Grecia oficialmente dice que quiere seguir en la Eurozona, pero con unas condiciones de alivio de deuda que le permitan respirar y retomar el crecimiento.

Un resultado electoral como el de este domingo le da poder para asegurar en la mesa de negociaciones que el país está firmemente detrás de su posición de confrontación con los acreedores.

Lo que el mundo espera con ansiedad en las próximas horas es cómo reaccionarán los que están del otro lado de la mesa.

En los días anteriores al referendo, los acreedores, y especialmente Alemania, dieron a entender que un voto por el No podría acelerar la salida de Grecia de la Eurozona.

¿Hacia el default?

Lo cierto es que Grecia debe hacer varios pagos a sus acreedores en lo que queda de julio, y parece difícil que consiga hacerlo sin una inyección sustancial de ayuda financiera de las entidades europeas.

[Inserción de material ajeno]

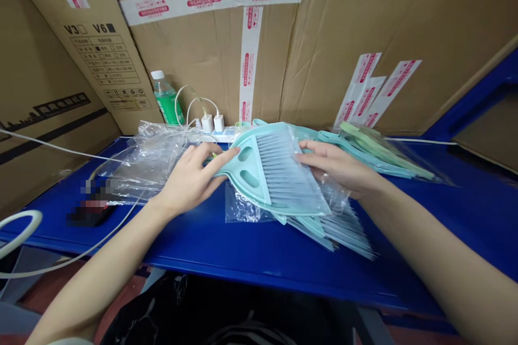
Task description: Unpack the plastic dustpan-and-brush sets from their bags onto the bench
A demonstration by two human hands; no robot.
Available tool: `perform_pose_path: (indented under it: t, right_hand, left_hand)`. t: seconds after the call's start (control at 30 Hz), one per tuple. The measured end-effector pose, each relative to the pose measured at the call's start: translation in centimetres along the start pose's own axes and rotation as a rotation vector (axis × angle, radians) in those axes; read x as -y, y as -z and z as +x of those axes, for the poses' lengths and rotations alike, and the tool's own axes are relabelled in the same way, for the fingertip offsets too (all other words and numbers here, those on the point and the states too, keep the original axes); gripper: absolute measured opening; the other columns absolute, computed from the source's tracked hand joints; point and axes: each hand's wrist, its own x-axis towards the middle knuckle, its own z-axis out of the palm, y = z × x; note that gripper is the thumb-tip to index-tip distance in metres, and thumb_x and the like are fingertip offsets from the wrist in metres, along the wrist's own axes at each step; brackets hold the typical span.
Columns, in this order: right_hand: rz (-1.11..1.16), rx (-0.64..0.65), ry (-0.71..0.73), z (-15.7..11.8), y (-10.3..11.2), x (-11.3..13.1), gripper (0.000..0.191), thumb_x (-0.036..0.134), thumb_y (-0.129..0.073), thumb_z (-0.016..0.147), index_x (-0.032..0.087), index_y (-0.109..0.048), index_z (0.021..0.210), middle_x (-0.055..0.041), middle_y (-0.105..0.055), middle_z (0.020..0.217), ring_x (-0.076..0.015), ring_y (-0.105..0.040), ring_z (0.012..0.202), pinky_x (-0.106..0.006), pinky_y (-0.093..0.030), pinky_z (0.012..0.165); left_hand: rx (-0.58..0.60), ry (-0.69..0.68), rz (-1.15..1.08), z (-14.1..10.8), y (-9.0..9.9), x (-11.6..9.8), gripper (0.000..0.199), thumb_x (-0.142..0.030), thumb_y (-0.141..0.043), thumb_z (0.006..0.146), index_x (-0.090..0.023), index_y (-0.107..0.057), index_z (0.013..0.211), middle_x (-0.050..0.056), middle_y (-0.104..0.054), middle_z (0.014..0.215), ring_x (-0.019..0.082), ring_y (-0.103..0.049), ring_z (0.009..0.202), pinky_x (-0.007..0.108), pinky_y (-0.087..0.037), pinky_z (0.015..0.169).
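Observation:
A mint-green dustpan and brush set [249,164], its pale grey-blue bristles lying over the pan, is held above the blue table. My left hand [194,175] is closed around its handle end. At the bristle end, my right hand [334,164] grips the set's far edge between thumb and fingers; its lower fingers are partly hidden by clear film. A clear plastic bag [246,213] shows beneath the pan. Under the held set lie more mint brushes [348,232] with their bristles toward the front right.
Wrapped green dustpan sets [376,151] lie at the back right. Clear plastic bags [141,159] cover the left side near a pixelated dark object [91,207]. A green-labelled bottle [168,102] and white chargers [212,123] stand before cardboard boxes [194,54]. White cables [109,242] cross the left.

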Motion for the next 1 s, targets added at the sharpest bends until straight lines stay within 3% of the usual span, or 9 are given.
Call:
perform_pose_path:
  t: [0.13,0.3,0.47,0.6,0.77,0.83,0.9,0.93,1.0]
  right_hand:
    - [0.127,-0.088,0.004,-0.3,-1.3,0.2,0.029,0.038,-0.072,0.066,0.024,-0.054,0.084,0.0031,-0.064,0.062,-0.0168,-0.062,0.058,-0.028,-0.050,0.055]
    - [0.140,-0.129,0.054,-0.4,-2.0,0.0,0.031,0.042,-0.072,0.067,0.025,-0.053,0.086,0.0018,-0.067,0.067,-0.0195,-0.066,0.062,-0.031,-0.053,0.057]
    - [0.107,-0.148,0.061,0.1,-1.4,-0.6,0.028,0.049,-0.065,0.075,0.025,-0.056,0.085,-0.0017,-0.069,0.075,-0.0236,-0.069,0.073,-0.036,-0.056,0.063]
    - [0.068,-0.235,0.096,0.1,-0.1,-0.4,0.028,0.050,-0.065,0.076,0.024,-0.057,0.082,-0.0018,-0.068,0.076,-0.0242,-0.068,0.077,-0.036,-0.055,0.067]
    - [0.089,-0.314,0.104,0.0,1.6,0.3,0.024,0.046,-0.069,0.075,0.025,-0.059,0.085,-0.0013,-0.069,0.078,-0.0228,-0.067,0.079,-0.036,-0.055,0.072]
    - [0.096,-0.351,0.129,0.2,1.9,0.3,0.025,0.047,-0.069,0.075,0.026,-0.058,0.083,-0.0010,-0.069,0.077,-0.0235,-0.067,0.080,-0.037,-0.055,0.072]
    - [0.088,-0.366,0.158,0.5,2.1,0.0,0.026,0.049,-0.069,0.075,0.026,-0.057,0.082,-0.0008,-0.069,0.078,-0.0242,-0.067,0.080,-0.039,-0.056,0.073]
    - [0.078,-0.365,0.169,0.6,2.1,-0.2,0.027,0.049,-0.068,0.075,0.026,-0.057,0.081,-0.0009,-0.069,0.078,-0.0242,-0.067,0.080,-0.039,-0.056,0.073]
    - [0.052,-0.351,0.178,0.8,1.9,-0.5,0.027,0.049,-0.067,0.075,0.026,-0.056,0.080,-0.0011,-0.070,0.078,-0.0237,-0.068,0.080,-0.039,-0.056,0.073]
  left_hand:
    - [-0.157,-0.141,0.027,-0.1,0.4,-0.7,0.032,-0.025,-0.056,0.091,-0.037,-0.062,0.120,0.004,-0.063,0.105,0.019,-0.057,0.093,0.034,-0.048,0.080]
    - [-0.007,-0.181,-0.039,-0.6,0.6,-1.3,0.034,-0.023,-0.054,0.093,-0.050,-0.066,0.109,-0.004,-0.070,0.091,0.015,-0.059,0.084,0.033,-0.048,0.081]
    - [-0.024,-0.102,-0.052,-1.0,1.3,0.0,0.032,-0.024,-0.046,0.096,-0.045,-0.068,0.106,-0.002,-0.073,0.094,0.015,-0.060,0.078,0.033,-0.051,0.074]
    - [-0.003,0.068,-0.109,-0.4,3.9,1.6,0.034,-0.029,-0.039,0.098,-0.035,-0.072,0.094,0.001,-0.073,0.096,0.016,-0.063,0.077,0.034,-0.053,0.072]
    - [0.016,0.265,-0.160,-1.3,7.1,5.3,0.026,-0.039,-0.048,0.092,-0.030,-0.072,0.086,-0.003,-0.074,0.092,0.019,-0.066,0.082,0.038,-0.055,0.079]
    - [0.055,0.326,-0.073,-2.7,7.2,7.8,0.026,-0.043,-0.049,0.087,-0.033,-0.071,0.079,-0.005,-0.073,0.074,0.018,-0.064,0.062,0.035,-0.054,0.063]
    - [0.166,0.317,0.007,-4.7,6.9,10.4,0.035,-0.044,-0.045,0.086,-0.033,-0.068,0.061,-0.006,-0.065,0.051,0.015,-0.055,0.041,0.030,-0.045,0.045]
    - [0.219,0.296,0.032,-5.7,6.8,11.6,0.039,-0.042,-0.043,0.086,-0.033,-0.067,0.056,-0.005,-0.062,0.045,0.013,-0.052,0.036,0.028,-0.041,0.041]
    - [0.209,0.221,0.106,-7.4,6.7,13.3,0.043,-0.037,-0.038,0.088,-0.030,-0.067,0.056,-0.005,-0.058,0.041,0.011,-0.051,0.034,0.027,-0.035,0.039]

Si Alemania mantiene su posición dura y bloquea nuevos auxilios monetarios, Grecia parece estar encaminada a declarar un gigantesco default de su deuda en las próximas semanas.

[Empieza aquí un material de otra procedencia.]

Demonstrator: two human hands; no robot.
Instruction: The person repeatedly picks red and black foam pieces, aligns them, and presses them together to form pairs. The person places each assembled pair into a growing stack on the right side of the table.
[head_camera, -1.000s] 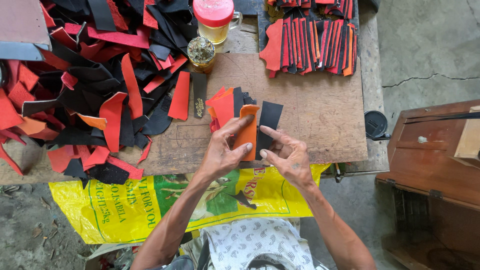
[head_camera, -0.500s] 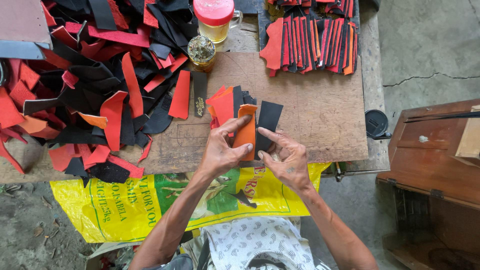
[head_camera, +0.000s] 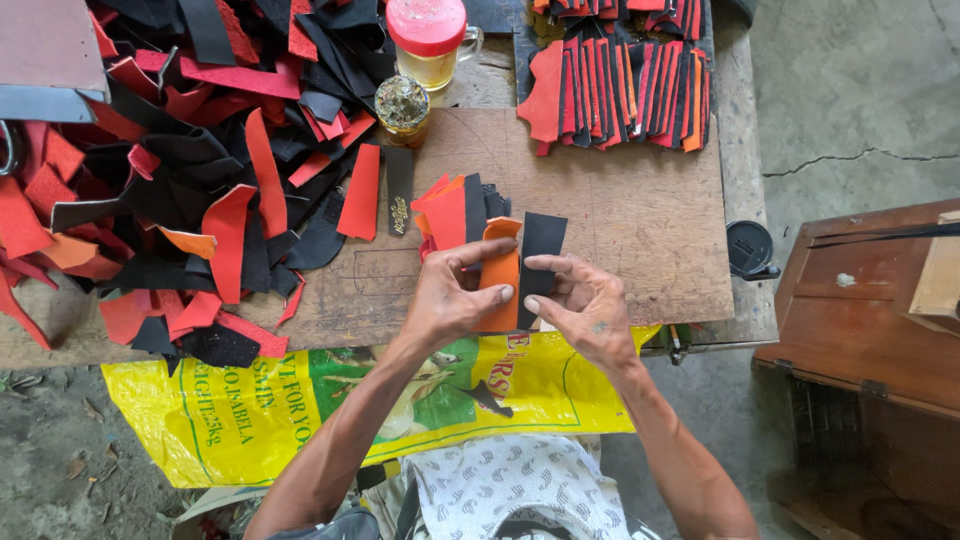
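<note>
At the near edge of the wooden board (head_camera: 640, 220), both hands work on two strips. Left hand (head_camera: 450, 300): fingers curled around an orange strip (head_camera: 500, 272), thumb pressed on its face, gripping it. Right hand (head_camera: 585, 310): thumb and forefinger pinch a black strip (head_camera: 540, 250), other fingers loosely bent. The two strips stand side by side, long edges touching, upper ends rising above the fingers, lower ends hidden by the hands.

Just behind the left hand: small stack of cut pieces (head_camera: 455, 212), red on top, black edges showing behind it. To its left, a single red strip (head_camera: 362, 192) and a narrow black strip (head_camera: 399, 190) lie flat on the board, close together.

Further left: large loose heap of red and black offcuts (head_camera: 170, 170), spilling over the board's edge. Back of the board: small round tin (head_camera: 402, 104) with a pink-lidded jar (head_camera: 430, 42) just behind it. Back right: tidy overlapped row of red, orange and black strips (head_camera: 620, 90).

Below the board's front edge hangs a yellow printed sack (head_camera: 250, 420). Right of the bench: brown wooden box (head_camera: 860, 330) on the concrete floor.
</note>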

Muchos advierten que la consecuencia inevitable será un traumático regreso a la antigua moneda nacional griega, el dracma.

Pero, ¿y si los demás europeos flaquean primero en este pulso de voluntades entre deudores y acreedores?

Eso parecían inferir algunos con las declaraciones del canciller italiano Paulo Gentiloni, quien tuiteó diciendo que «ahora es el momento para empezar a buscar de nuevo un acuerdo».

Sobre todo, falta ver qué posición tomará Alemania, el principal acreedor.

El vicecanciller alemán Sigmar Gabriel ha dicho que «es difícil imaginar» nuevas negociaciones con Grecia.

Pero también es cierto, que hace seis meses habría tomado mucha imaginación anticipar que las cosas en Europa llegarían al punto que han alcanzado este domingo.